▶ EXERCISE:
In full and without alteration, output each record given here.

▶ GIVEN RECORDS:
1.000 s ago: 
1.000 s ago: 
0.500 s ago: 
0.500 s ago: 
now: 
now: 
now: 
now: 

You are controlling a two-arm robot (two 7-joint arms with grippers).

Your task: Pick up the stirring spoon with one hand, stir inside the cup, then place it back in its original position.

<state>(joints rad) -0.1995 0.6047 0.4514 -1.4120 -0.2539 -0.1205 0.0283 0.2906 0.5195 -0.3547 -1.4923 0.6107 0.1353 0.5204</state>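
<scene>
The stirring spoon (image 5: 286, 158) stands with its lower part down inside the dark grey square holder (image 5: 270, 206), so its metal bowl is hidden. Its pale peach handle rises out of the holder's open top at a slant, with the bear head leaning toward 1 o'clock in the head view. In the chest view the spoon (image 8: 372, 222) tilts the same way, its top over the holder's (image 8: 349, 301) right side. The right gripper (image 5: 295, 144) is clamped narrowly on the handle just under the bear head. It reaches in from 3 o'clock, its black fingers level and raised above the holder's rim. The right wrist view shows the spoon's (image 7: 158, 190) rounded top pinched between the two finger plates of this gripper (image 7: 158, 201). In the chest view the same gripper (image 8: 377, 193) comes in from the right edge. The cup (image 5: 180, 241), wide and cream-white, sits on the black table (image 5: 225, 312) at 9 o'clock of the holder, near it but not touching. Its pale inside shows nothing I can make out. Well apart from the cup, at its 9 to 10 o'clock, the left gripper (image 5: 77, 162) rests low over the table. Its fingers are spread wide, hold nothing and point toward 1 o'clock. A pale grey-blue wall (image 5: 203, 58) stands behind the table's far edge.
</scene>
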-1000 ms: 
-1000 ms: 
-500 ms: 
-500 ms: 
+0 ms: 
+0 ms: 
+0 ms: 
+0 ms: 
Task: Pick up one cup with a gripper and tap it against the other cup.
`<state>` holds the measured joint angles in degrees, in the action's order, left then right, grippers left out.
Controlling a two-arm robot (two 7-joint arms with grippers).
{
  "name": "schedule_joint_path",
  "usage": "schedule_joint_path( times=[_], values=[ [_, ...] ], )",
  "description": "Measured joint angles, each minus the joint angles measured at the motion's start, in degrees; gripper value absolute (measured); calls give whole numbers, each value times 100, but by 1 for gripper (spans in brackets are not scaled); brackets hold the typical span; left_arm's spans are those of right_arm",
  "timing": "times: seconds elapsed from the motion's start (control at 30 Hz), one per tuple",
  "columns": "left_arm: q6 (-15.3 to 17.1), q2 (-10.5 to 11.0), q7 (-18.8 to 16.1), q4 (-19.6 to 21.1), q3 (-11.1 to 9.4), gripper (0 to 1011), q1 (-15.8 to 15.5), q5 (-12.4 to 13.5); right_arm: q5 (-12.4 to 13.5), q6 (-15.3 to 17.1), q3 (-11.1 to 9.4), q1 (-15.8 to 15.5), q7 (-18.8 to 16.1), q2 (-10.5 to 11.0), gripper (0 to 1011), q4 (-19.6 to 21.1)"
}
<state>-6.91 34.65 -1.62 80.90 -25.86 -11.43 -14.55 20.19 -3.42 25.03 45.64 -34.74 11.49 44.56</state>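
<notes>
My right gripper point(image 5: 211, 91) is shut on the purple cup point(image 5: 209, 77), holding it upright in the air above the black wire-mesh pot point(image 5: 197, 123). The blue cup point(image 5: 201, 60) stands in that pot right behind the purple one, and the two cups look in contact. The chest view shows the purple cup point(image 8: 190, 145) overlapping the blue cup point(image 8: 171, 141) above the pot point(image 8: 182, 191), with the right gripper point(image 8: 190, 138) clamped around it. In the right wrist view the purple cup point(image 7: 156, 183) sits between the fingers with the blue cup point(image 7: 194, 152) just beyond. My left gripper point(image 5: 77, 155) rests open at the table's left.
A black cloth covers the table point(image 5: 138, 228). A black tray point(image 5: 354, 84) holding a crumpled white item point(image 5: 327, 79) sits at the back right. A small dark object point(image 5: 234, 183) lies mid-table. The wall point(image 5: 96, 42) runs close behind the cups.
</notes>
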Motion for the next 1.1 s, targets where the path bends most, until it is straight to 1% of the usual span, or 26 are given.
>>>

▶ RESPONSE AREA:
1.000 s ago: 
1.000 s ago: 
0.500 s ago: 
0.500 s ago: 
now: 
now: 
now: 
now: 

You are controlling a two-arm robot (two 7-joint arms with grippers).

Your task: Pick up the stirring spoon with one hand, stir inside the cup, then place it back in its original position.

<state>(joints rad) -0.1995 0.6047 0.4514 -1.4120 -0.2539 -0.1205 0.0283 0.2906 0.5195 -0.3547 -1.4923 0.6107 0.1353 0.5204</state>
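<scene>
The stirring spoon (image 5: 286, 158) stands with its lower part down inside the dark grey square holder (image 5: 270, 206), so its metal bowl is hidden. Its pale peach handle rises out of the holder's open top at a slant, with the bear head leaning toward 1 o'clock in the head view. In the chest view the spoon (image 8: 372, 222) tilts the same way, its top over the holder's (image 8: 349, 301) right side. The right gripper (image 5: 295, 144) is clamped narrowly on the handle just under the bear head. It reaches in from 3 o'clock, its black fingers level and raised above the holder's rim. The right wrist view shows the spoon's (image 7: 158, 190) rounded top pinched between the two finger plates of this gripper (image 7: 158, 201). In the chest view the same gripper (image 8: 377, 193) comes in from the right edge. The cup (image 5: 180, 241), wide and cream-white, sits on the black table (image 5: 225, 312) at 9 o'clock of the holder, near it but not touching. Its pale inside shows nothing I can make out. Well apart from the cup, at its 9 to 10 o'clock, the left gripper (image 5: 77, 162) rests low over the table. Its fingers are spread wide, hold nothing and point toward 1 o'clock. A pale grey-blue wall (image 5: 203, 58) stands behind the table's far edge.
</scene>
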-1000 ms: 
-1000 ms: 
-500 ms: 
-500 ms: 
+0 ms: 
+0 ms: 
+0 ms: 
+0 ms: 
Task: Pick up one cup with a gripper and tap it against the other cup.
`<state>` holds the measured joint angles in degrees, in the action's order, left then right, grippers left out.
Controlling a two-arm robot (two 7-joint arms with grippers).
{
  "name": "schedule_joint_path",
  "usage": "schedule_joint_path( times=[_], values=[ [_, ...] ], )",
  "description": "Measured joint angles, each minus the joint angles measured at the motion's start, in degrees; gripper value absolute (measured); calls give whole numbers, each value times 100, but by 1 for gripper (spans in brackets are not scaled); brackets hold the typical span; left_arm's spans are those of right_arm",
  "timing": "times: seconds elapsed from the motion's start (control at 30 Hz), one per tuple",
  "columns": "left_arm: q6 (-15.3 to 17.1), q2 (-10.5 to 11.0), q7 (-18.8 to 16.1), q4 (-19.6 to 21.1), q3 (-11.1 to 9.4), gripper (0 to 1011), q1 (-15.8 to 15.5), q5 (-12.4 to 13.5); right_arm: q5 (-12.4 to 13.5), q6 (-15.3 to 17.1), q3 (-11.1 to 9.4), q1 (-15.8 to 15.5), q7 (-18.8 to 16.1), q2 (-10.5 to 11.0), gripper (0 to 1011), q4 (-19.6 to 21.1)"
}
<state>-6.91 34.65 -1.62 80.90 -25.86 -11.43 -14.55 20.19 -3.42 25.03 45.64 -34.74 11.49 44.56</state>
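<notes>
My right gripper point(image 5: 211, 91) is shut on the purple cup point(image 5: 209, 77), holding it upright in the air above the black wire-mesh pot point(image 5: 197, 123). The blue cup point(image 5: 201, 60) stands in that pot right behind the purple one, and the two cups look in contact. The chest view shows the purple cup point(image 8: 190, 145) overlapping the blue cup point(image 8: 171, 141) above the pot point(image 8: 182, 191), with the right gripper point(image 8: 190, 138) clamped around it. In the right wrist view the purple cup point(image 7: 156, 183) sits between the fingers with the blue cup point(image 7: 194, 152) just beyond. My left gripper point(image 5: 77, 155) rests open at the table's left.
A black cloth covers the table point(image 5: 138, 228). A black tray point(image 5: 354, 84) holding a crumpled white item point(image 5: 327, 79) sits at the back right. A small dark object point(image 5: 234, 183) lies mid-table. The wall point(image 5: 96, 42) runs close behind the cups.
</notes>
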Motion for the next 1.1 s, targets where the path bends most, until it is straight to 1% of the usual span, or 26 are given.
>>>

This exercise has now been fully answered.